5. Fit in some NEAT activities, or easy-to-do-anywhere workouts or, give yourself a break with a modified workout schedule.
It’s hard to fit in full, hour+ workouts with all the stuff going on. And if you are of the Beast Mode ilk, you could be doing yourself a little disservice. Extra hard workouts wear down your immunity as does less sleep and more travel. So this may be a good time to modify the workouts a bit. If you are just having a hard time fitting any in, you might be able to get in some extra NEAT activity. NEAT stands for “non exercise activity thermogenesis”. Whaaat? That’s the extra calorie burning you get from things like fidgeting, cooking and cleaning for all those visitors, standing around in line at the mall for a long time and, my favorite NEAT activity, shopping (not online). And one other thing that is a good plan: those super short high intensity exercises, like a couple of Tabata rounds. The 7-minute workout you’ve seen online (7 exercises, 1 minute each), or 15 minutes of your favorite yoga flow.
6. Don’t skimp on nutrient dense super foods, probiotics, antioxidants and adaptogens.
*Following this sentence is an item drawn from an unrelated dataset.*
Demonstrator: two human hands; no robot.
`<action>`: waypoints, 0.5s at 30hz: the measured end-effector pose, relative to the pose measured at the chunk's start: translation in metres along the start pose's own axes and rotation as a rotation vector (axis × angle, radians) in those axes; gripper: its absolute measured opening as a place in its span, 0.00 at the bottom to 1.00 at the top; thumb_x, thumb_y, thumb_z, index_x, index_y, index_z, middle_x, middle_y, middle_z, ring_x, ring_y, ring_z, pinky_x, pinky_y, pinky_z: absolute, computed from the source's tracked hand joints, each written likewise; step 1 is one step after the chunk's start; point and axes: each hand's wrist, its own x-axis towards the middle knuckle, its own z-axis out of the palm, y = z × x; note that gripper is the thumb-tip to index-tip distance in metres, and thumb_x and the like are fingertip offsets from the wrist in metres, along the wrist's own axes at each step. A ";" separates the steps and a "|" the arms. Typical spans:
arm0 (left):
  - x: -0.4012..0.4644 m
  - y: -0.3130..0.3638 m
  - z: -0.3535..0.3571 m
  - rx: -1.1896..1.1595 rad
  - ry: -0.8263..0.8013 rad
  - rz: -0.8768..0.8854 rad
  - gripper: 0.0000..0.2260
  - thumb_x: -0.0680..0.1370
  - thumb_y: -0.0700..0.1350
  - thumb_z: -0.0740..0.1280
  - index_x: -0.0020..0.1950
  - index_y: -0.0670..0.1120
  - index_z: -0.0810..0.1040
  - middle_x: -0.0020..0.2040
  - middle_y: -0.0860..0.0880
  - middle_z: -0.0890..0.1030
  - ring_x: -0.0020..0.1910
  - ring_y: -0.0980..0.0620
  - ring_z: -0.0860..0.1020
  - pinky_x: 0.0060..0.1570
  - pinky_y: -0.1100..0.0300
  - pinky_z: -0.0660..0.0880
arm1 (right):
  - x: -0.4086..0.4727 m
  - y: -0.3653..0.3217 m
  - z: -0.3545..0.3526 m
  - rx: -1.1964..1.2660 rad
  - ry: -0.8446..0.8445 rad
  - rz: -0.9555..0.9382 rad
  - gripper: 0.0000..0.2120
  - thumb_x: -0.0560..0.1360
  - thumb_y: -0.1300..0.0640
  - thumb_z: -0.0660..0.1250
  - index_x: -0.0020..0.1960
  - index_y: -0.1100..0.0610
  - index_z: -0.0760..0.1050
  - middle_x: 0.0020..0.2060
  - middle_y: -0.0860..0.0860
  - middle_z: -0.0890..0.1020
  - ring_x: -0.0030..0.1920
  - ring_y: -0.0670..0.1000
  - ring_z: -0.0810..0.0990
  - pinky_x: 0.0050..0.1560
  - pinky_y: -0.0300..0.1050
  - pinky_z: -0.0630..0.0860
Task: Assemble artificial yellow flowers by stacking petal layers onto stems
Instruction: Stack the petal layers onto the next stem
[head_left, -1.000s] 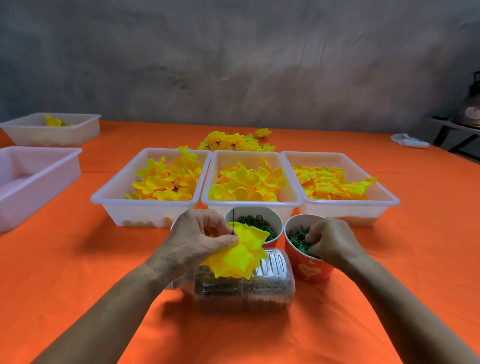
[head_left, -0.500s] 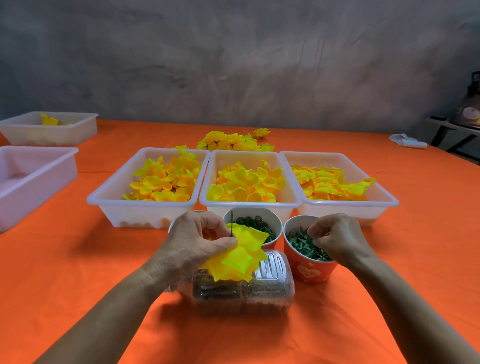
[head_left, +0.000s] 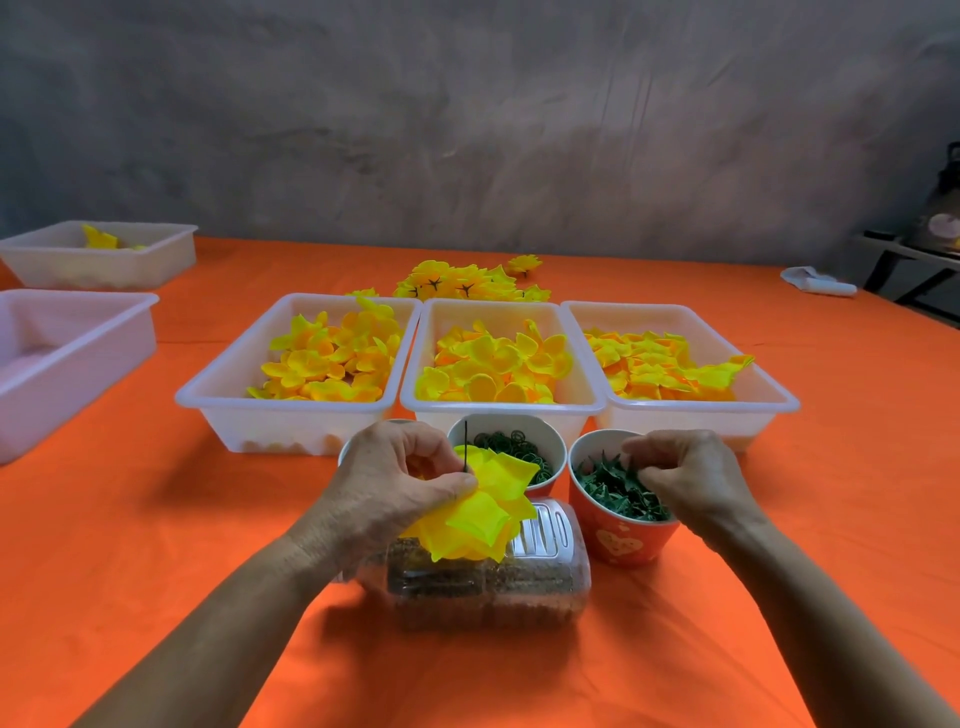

Make salads and or smoothies with kale, spinach, brussels sprouts, walnuts, squash, unsweetened yogurt, berries, etc. (maybe not all in the same meal). Keeping your immune system primed is key when stress levels are high, you’re kissing more people, touching more things and traveling more than usual.
7. Sleep. 💤
Some foods and alcohol for sure will definitely disrupt your sleep. There’s been a large body of research to show that poor sleep or not enough sleep messes with your hunger hormones, ghrelin and leptin, making your crave more comfort foods. Plus just a little lack of sleep can also lower your calorie burn the next day.
8. Carve out a few slices of time for what you love❤️.
Obligations this time of year make us feel we have no time for ourselves. Do it and don’t feel guilty about it. If you want to steal away to a movie or hide away with a good book, don’t feel bad – give yourself permission to take an hour to yourself. If you want to book a massage or a private workout with a trainer, go for it. If you’re working on a creative project that feeds your soul, take an hour or two to honor your passion. Denying yourself things you love to do lead to resentment and frustration and leak out somewhere else. Maybe you’ll have less patience for a loved one or make a snide remark to a co-worker. Over time, constantly feeling obligated to others can leave you feeling feeling down or depressed. If the holiday season is truly about JOY, then absolutely share some with yourself rather than only giving it to others. You deserve it.
9. Stay hydrated especially when you’re traveling by airplane.
Start drinking at least 8 glasses of water a day in the days leading up to your trip. You will most likely be bloated and constipated from flying, so plan ahead. And pack your own snacks so you don’t need to rely on the sodium ladened food offered on the flight or in the airports. Also try to avoid alcohol on the flight. It will dehydrate you more.
10. If you have the urge to purge when it’s all over, do it in a healthy way.
You can safely do a fast for a few days after the holidays if you do it wisely. This book, “The Complete Guide to Fasting, Heal Your Body Through Intermittent, Alternate-Day and Extended Fasting,” was written by Dr. Jason Fung who is on the forefront of fasting research and says when done right, it’s very safe and good for most people. BTW, it’s not just for weight loss, but fasting has many other health benefits from preventing and curing some diseases, making you more insulin sensitive and producing more human growth hormone. Some seriously impressive S#!T has been found through clinical studies.
Wishing you and yours a very happy, and especially healthy holiday!